Required work |
In which lines of the data does the string "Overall" appear? Copy every one.

Data entries |
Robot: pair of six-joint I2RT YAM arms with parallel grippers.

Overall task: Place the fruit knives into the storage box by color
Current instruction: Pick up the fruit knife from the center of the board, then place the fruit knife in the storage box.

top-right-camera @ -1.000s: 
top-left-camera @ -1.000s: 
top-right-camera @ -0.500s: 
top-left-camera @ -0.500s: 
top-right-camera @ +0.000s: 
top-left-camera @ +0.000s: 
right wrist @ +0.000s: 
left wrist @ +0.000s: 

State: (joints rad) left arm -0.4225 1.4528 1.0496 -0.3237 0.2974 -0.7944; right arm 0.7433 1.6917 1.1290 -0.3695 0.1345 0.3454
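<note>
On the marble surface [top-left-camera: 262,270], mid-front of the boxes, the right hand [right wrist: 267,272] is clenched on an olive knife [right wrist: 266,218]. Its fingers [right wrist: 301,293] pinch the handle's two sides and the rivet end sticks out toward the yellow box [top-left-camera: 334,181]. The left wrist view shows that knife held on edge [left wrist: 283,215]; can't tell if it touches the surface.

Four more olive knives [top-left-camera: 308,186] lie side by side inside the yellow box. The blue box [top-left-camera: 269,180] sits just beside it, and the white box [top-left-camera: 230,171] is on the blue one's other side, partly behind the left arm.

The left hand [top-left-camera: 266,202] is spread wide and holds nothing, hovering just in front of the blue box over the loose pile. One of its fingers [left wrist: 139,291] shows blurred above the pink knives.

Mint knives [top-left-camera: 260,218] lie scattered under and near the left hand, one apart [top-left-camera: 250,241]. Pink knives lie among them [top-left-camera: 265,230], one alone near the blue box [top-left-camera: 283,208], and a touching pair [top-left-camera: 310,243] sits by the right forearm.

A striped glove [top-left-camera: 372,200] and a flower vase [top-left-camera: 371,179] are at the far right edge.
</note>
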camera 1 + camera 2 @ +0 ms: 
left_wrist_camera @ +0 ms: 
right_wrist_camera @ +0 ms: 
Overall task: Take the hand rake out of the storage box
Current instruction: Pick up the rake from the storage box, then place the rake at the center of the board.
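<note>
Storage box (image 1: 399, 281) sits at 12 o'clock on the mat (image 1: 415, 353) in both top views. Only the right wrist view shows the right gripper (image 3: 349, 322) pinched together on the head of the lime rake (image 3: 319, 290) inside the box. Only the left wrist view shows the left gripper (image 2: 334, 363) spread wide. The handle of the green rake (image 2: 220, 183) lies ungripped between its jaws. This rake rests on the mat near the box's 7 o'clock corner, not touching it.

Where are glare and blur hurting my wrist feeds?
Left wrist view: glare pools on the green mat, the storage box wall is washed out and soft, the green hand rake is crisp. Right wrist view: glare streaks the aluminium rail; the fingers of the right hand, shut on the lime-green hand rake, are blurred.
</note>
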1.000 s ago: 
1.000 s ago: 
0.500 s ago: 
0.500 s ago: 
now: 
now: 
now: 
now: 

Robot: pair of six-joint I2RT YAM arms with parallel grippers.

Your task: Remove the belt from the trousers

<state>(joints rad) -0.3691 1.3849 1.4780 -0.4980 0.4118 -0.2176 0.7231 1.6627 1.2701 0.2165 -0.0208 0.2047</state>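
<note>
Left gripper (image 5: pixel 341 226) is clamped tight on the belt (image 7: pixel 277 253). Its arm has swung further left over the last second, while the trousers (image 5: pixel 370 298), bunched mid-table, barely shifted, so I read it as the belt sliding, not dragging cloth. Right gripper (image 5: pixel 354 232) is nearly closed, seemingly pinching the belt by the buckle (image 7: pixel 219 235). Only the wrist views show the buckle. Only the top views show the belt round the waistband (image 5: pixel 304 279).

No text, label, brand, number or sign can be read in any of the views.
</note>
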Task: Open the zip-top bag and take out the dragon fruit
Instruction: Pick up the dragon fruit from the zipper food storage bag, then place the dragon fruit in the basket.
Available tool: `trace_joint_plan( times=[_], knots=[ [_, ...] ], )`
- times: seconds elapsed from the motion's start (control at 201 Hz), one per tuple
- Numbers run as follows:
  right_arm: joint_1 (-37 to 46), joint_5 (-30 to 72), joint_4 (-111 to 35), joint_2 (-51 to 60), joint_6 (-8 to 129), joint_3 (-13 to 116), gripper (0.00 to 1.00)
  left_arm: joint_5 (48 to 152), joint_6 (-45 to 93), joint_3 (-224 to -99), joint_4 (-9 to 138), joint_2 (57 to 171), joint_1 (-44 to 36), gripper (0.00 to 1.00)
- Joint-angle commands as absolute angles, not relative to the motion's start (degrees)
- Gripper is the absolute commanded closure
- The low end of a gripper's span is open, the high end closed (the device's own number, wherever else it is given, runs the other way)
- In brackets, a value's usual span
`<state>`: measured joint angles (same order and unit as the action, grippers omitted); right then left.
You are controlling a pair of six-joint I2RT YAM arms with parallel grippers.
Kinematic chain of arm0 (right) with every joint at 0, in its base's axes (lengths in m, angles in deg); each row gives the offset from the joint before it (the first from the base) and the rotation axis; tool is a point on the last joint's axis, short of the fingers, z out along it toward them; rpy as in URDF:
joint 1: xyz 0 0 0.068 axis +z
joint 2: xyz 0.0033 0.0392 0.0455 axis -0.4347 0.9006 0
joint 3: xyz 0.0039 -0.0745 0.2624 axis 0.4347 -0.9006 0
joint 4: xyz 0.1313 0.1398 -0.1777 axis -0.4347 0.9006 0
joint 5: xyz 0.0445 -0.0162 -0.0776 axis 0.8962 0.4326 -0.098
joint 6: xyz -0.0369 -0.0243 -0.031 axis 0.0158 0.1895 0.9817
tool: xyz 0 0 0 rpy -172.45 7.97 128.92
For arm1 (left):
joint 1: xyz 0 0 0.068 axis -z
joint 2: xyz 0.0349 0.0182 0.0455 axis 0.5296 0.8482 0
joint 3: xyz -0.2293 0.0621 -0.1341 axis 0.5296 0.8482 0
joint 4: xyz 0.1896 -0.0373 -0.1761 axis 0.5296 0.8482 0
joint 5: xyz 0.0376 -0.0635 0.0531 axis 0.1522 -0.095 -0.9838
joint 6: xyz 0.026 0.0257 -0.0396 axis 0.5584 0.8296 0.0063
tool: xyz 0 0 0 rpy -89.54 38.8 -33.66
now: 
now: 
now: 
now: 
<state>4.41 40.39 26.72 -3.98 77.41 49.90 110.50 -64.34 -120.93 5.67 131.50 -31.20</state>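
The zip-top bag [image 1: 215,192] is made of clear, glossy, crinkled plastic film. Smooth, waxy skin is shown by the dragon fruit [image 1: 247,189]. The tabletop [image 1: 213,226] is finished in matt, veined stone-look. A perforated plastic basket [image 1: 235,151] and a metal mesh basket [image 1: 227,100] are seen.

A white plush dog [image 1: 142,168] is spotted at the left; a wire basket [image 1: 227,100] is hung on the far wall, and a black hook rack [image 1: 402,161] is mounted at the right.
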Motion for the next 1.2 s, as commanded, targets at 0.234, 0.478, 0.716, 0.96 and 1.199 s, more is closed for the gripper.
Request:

Result |
Overall task: Place the fruit knives into the storage box by color
Overall task: Take the hand rake out of the storage box

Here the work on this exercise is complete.